▸ Problem to solve
Your task is to return all the entries below exactly, with every picture omitted.

▸ Dataset entries
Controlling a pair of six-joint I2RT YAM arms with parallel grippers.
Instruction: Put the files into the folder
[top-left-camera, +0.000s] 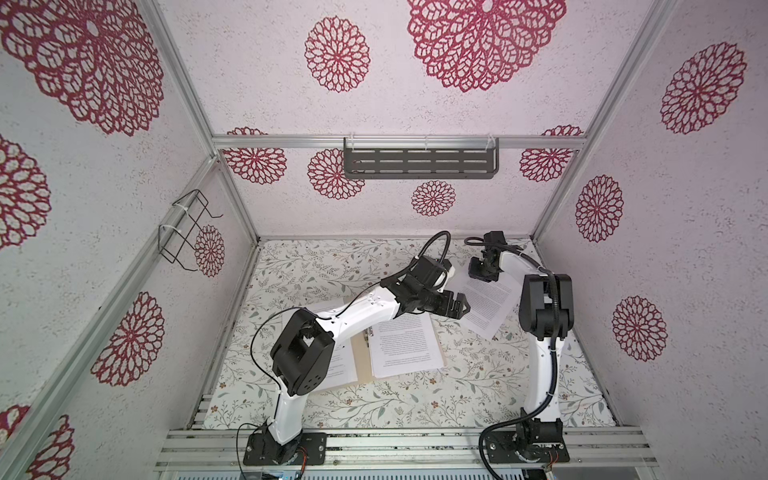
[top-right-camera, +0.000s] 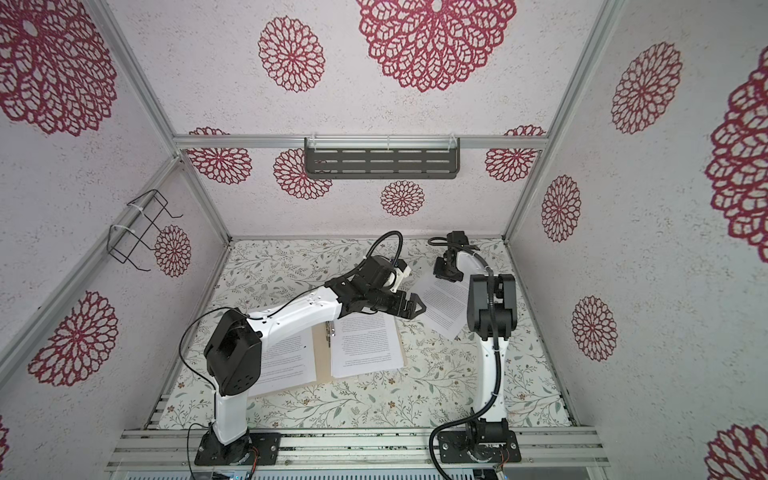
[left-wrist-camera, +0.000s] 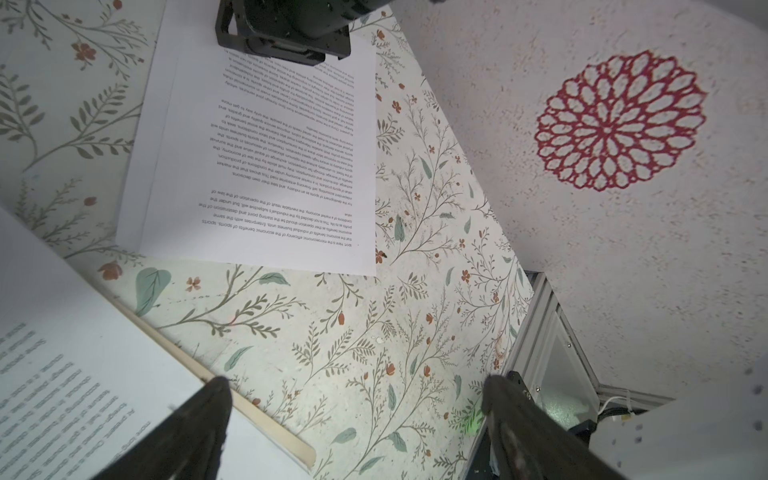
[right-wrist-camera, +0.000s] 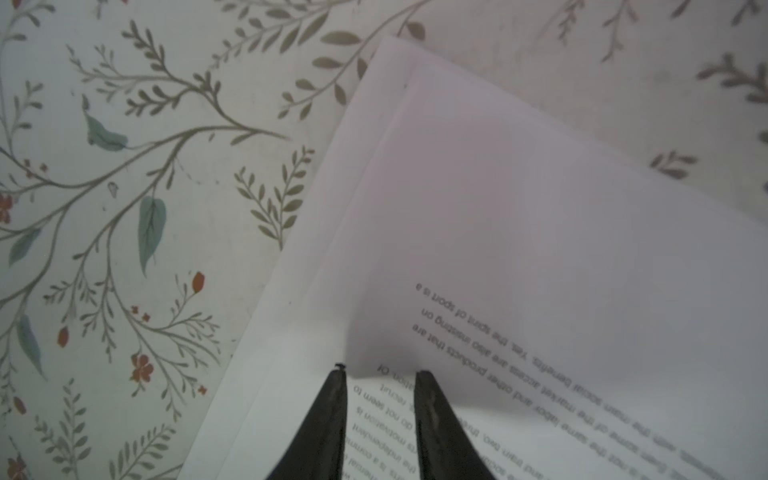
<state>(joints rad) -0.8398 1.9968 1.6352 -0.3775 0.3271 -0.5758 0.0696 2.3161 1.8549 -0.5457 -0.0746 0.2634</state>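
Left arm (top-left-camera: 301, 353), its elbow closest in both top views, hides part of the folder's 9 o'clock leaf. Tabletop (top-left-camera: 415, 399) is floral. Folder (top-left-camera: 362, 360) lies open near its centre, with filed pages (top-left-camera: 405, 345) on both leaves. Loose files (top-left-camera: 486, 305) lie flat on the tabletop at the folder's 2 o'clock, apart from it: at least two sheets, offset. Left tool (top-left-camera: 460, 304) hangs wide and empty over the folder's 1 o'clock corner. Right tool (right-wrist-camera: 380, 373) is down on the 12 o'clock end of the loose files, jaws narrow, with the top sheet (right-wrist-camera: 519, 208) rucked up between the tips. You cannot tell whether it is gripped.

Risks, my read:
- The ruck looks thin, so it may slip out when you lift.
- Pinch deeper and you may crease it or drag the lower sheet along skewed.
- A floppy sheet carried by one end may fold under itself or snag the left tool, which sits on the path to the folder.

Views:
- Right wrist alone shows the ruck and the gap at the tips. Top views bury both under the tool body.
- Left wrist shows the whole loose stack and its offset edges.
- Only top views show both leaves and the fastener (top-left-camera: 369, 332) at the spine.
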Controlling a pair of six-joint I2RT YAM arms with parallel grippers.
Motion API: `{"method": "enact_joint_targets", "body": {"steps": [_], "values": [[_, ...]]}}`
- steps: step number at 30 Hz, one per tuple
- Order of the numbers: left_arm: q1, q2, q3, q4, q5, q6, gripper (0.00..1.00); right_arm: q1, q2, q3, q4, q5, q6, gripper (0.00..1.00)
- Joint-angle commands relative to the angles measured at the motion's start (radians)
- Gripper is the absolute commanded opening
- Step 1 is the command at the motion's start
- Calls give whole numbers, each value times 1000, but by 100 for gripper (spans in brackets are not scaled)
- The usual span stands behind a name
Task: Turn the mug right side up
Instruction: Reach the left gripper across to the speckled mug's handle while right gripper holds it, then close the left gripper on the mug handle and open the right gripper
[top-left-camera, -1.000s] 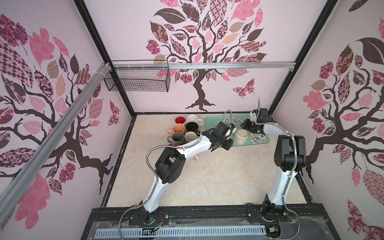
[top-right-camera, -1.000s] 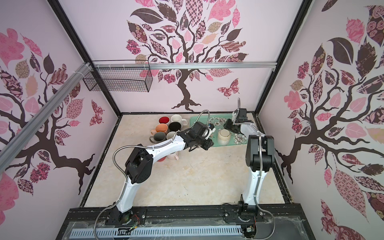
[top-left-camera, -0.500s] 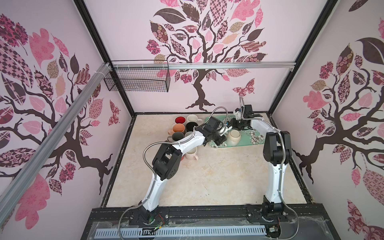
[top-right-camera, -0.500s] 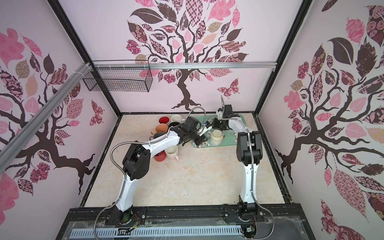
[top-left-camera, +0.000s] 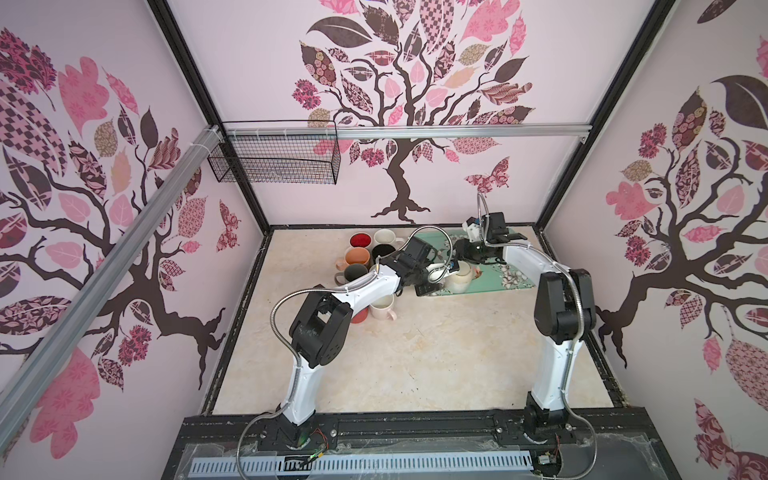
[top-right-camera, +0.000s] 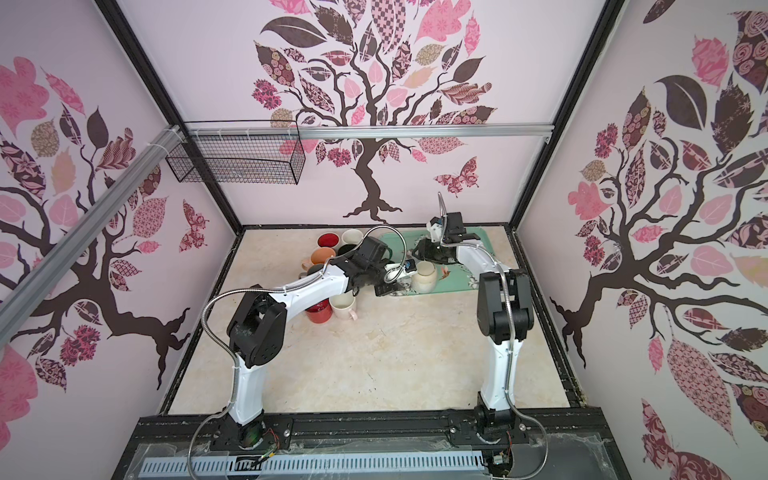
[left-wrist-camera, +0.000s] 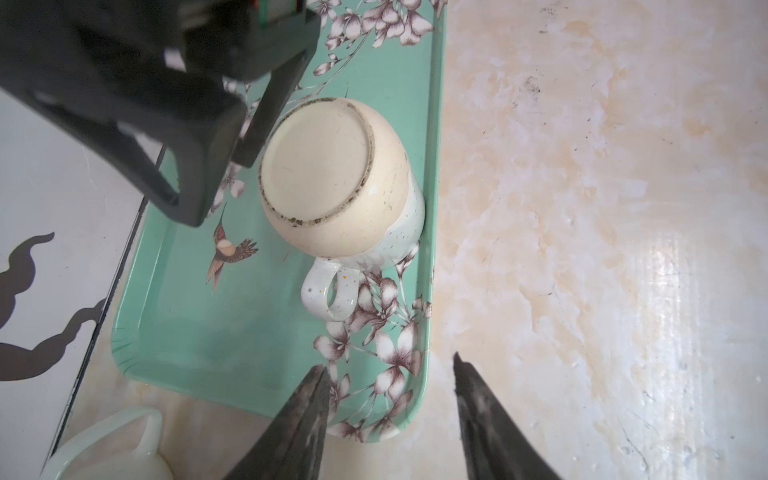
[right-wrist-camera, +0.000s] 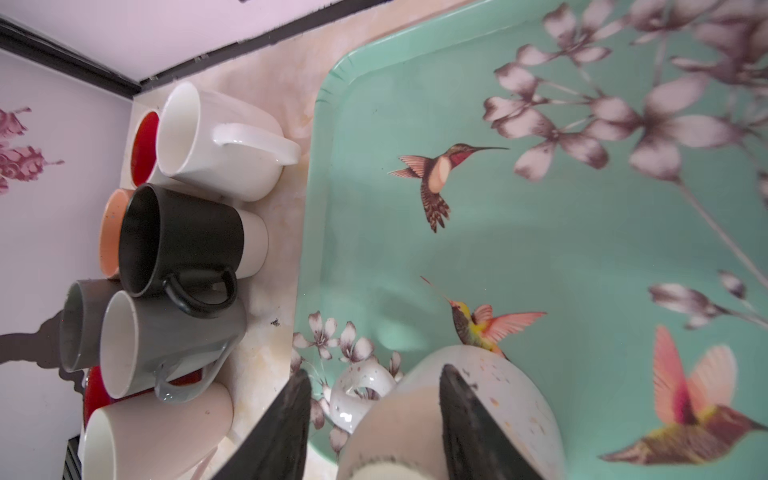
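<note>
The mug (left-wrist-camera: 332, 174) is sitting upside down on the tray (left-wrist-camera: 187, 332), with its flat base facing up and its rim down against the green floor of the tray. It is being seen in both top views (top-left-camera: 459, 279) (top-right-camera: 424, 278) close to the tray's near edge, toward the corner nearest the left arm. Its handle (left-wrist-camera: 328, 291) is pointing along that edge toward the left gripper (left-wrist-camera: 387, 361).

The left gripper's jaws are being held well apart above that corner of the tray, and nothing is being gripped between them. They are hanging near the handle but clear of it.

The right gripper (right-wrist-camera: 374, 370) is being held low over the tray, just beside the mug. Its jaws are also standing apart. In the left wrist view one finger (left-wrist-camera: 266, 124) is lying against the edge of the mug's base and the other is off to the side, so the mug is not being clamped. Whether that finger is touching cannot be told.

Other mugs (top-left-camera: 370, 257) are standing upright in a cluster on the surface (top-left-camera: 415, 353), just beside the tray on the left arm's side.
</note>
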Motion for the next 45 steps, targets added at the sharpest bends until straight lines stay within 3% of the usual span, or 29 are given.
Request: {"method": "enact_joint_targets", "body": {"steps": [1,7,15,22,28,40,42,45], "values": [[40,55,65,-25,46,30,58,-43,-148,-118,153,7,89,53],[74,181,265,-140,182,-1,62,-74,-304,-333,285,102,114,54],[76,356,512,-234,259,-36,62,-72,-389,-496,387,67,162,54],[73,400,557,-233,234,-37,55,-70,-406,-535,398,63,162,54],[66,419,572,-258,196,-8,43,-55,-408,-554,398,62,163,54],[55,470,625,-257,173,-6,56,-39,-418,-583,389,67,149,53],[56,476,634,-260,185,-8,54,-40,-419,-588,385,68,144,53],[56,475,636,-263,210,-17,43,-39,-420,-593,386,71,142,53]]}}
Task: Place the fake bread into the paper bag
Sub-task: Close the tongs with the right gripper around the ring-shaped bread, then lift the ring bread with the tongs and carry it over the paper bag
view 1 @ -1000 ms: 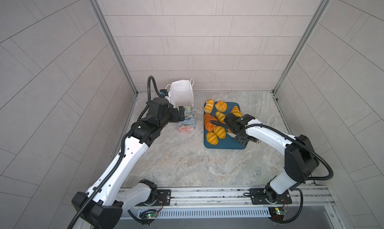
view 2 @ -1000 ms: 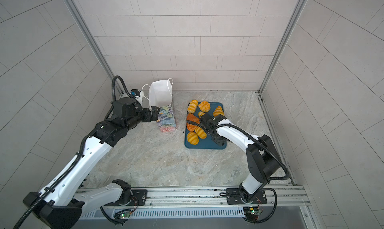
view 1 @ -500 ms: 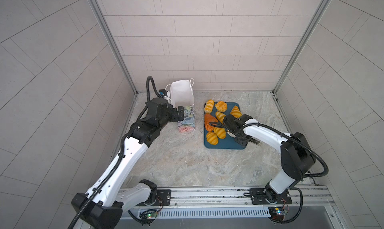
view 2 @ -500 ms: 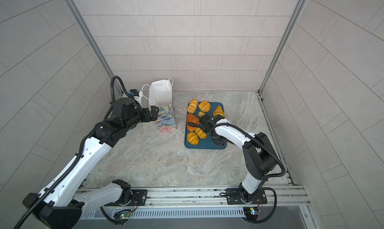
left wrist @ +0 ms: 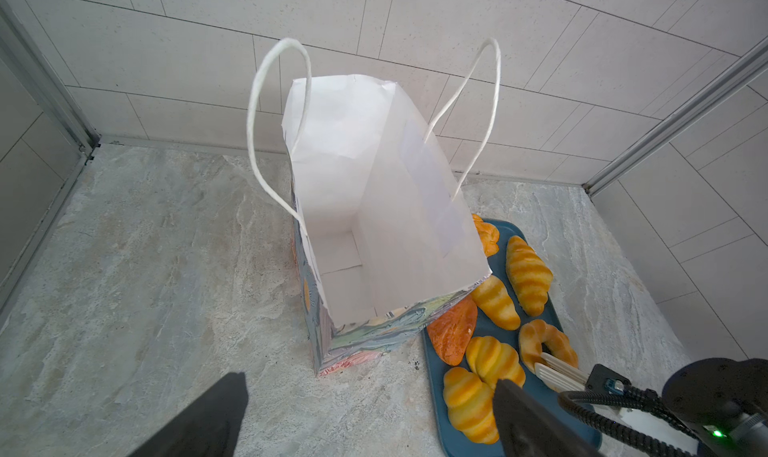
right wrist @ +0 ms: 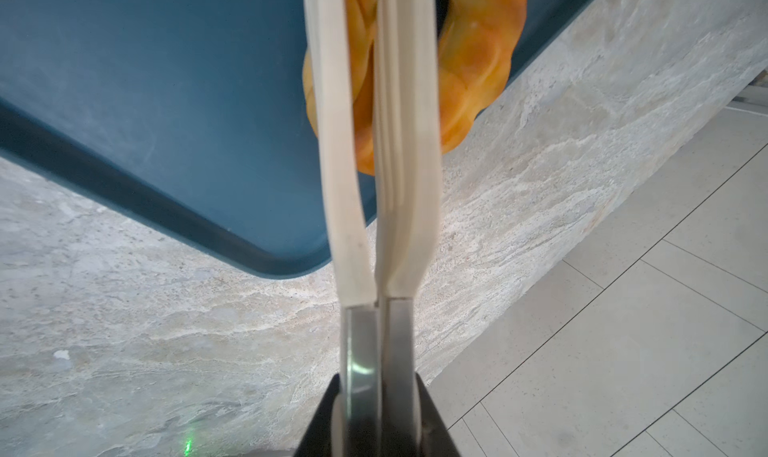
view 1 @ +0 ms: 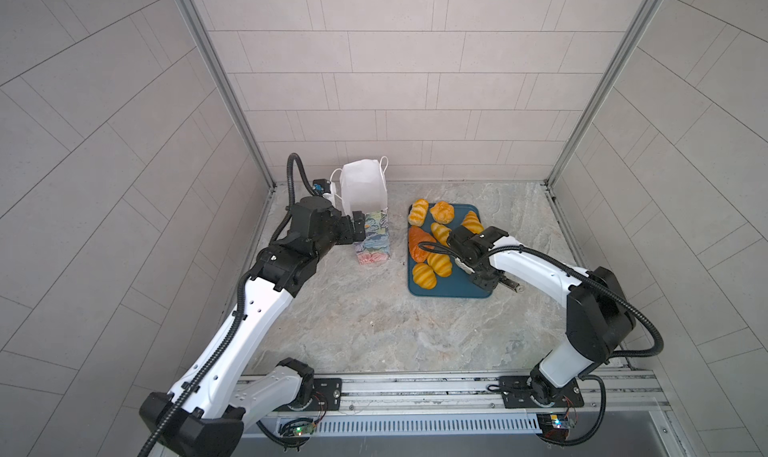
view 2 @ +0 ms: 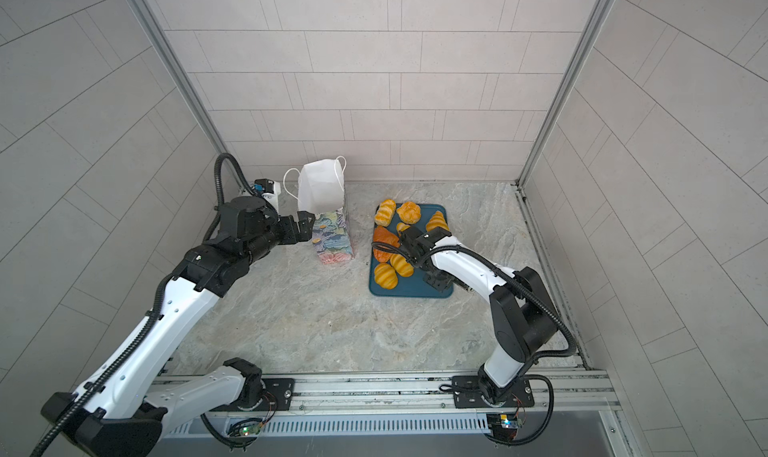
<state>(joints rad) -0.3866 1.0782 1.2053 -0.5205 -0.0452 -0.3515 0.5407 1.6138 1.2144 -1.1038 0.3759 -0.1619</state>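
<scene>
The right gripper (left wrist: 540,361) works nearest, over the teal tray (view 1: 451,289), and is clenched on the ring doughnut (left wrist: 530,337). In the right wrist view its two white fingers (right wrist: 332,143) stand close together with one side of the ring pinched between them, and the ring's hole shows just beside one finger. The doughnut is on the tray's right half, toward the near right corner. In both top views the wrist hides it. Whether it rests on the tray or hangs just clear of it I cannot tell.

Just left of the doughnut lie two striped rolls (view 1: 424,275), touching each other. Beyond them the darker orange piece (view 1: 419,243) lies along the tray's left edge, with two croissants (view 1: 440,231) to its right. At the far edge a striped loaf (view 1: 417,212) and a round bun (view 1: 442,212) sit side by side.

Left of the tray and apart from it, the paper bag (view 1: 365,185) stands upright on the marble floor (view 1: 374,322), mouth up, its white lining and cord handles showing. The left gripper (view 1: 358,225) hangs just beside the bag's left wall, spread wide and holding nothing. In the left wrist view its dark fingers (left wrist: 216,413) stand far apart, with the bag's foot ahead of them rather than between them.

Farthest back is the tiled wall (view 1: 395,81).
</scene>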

▸ Exercise answer
Controlling a pair of six-joint I2RT YAM arms with parallel grippers.
Instruction: Put the files into the folder
[top-left-camera, +0.000s] 
[top-right-camera, +0.000s] 
[left-wrist-camera, +0.000s] 
[right-wrist-camera, +0.000s] 
<state>(joints rad) -0.8398 1.9968 1.6352 -0.3775 0.3271 -0.5758 0.0696 2.3161 1.8549 -0.5457 -0.0746 0.2634</state>
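Left arm (top-left-camera: 301, 353), its elbow closest in both top views, hides part of the folder's 9 o'clock leaf. Tabletop (top-left-camera: 415, 399) is floral. Folder (top-left-camera: 362, 360) lies open near its centre, with filed pages (top-left-camera: 405, 345) on both leaves. Loose files (top-left-camera: 486, 305) lie flat on the tabletop at the folder's 2 o'clock, apart from it: at least two sheets, offset. Left tool (top-left-camera: 460, 304) hangs wide and empty over the folder's 1 o'clock corner. Right tool (right-wrist-camera: 380, 373) is down on the 12 o'clock end of the loose files, jaws narrow, with the top sheet (right-wrist-camera: 519, 208) rucked up between the tips. You cannot tell whether it is gripped.

Risks, my read:
- The ruck looks thin, so it may slip out when you lift.
- Pinch deeper and you may crease it or drag the lower sheet along skewed.
- A floppy sheet carried by one end may fold under itself or snag the left tool, which sits on the path to the folder.

Views:
- Right wrist alone shows the ruck and the gap at the tips. Top views bury both under the tool body.
- Left wrist shows the whole loose stack and its offset edges.
- Only top views show both leaves and the fastener (top-left-camera: 369, 332) at the spine.
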Controlling a pair of six-joint I2RT YAM arms with parallel grippers.
Motion API: `{"method": "enact_joint_targets", "body": {"steps": [_], "values": [[_, ...]]}}`
- steps: step number at 30 Hz, one per tuple
- Order of the numbers: left_arm: q1, q2, q3, q4, q5, q6, gripper (0.00..1.00); right_arm: q1, q2, q3, q4, q5, q6, gripper (0.00..1.00)
- Joint-angle commands relative to the angles measured at the motion's start (radians)
- Gripper is the absolute commanded opening
- Step 1 is the command at the motion's start
- Calls give whole numbers, each value times 1000, but by 100 for gripper (spans in brackets are not scaled)
- The usual span stands behind a name
Task: Turn the mug right side up
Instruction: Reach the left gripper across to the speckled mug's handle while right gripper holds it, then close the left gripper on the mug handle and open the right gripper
[top-left-camera, -1.000s] 
[top-right-camera, -1.000s] 
[top-left-camera, -0.500s] 
[top-right-camera, -0.500s] 
[top-left-camera, +0.000s] 
[top-right-camera, +0.000s] 
[left-wrist-camera, +0.000s] 
[right-wrist-camera, +0.000s] 
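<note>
The mug (left-wrist-camera: 332, 174) is sitting upside down on the tray (left-wrist-camera: 187, 332), with its flat base facing up and its rim down against the green floor of the tray. It is being seen in both top views (top-left-camera: 459, 279) (top-right-camera: 424, 278) close to the tray's near edge, toward the corner nearest the left arm. Its handle (left-wrist-camera: 328, 291) is pointing along that edge toward the left gripper (left-wrist-camera: 387, 361).

The left gripper's jaws are being held well apart above that corner of the tray, and nothing is being gripped between them. They are hanging near the handle but clear of it.

The right gripper (right-wrist-camera: 374, 370) is being held low over the tray, just beside the mug. Its jaws are also standing apart. In the left wrist view one finger (left-wrist-camera: 266, 124) is lying against the edge of the mug's base and the other is off to the side, so the mug is not being clamped. Whether that finger is touching cannot be told.

Other mugs (top-left-camera: 370, 257) are standing upright in a cluster on the surface (top-left-camera: 415, 353), just beside the tray on the left arm's side.
</note>
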Motion for the next 45 steps, targets added at the sharpest bends until straight lines stay within 3% of the usual span, or 29 are given.
Request: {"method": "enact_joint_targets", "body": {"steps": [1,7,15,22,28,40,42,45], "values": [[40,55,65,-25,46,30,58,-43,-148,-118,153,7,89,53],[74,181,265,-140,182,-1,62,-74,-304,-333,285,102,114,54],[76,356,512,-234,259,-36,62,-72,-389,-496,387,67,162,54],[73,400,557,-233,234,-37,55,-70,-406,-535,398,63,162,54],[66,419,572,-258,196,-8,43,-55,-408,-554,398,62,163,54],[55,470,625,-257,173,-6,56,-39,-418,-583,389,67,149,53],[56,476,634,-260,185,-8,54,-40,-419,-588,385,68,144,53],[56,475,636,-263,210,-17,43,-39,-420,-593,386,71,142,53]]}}
Task: Place the fake bread into the paper bag
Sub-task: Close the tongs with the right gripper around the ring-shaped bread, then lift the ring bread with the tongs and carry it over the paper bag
view 1 @ -1000 ms: 
view 2 @ -1000 ms: 
view 1 @ -500 ms: 
view 2 @ -500 ms: 
left wrist @ +0 ms: 
right wrist @ +0 ms: 
view 1 @ +0 ms: 
view 2 @ +0 ms: 
<state>(joints rad) -0.3866 1.0782 1.2053 -0.5205 -0.0452 -0.3515 0.5407 1.6138 1.2144 -1.1038 0.3759 -0.1619</state>
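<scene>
The right gripper (left wrist: 540,361) works nearest, over the teal tray (view 1: 451,289), and is clenched on the ring doughnut (left wrist: 530,337). In the right wrist view its two white fingers (right wrist: 332,143) stand close together with one side of the ring pinched between them, and the ring's hole shows just beside one finger. The doughnut is on the tray's right half, toward the near right corner. In both top views the wrist hides it. Whether it rests on the tray or hangs just clear of it I cannot tell.

Just left of the doughnut lie two striped rolls (view 1: 424,275), touching each other. Beyond them the darker orange piece (view 1: 419,243) lies along the tray's left edge, with two croissants (view 1: 440,231) to its right. At the far edge a striped loaf (view 1: 417,212) and a round bun (view 1: 442,212) sit side by side.

Left of the tray and apart from it, the paper bag (view 1: 365,185) stands upright on the marble floor (view 1: 374,322), mouth up, its white lining and cord handles showing. The left gripper (view 1: 358,225) hangs just beside the bag's left wall, spread wide and holding nothing. In the left wrist view its dark fingers (left wrist: 216,413) stand far apart, with the bag's foot ahead of them rather than between them.

Farthest back is the tiled wall (view 1: 395,81).
</scene>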

Nothing further remains in the output.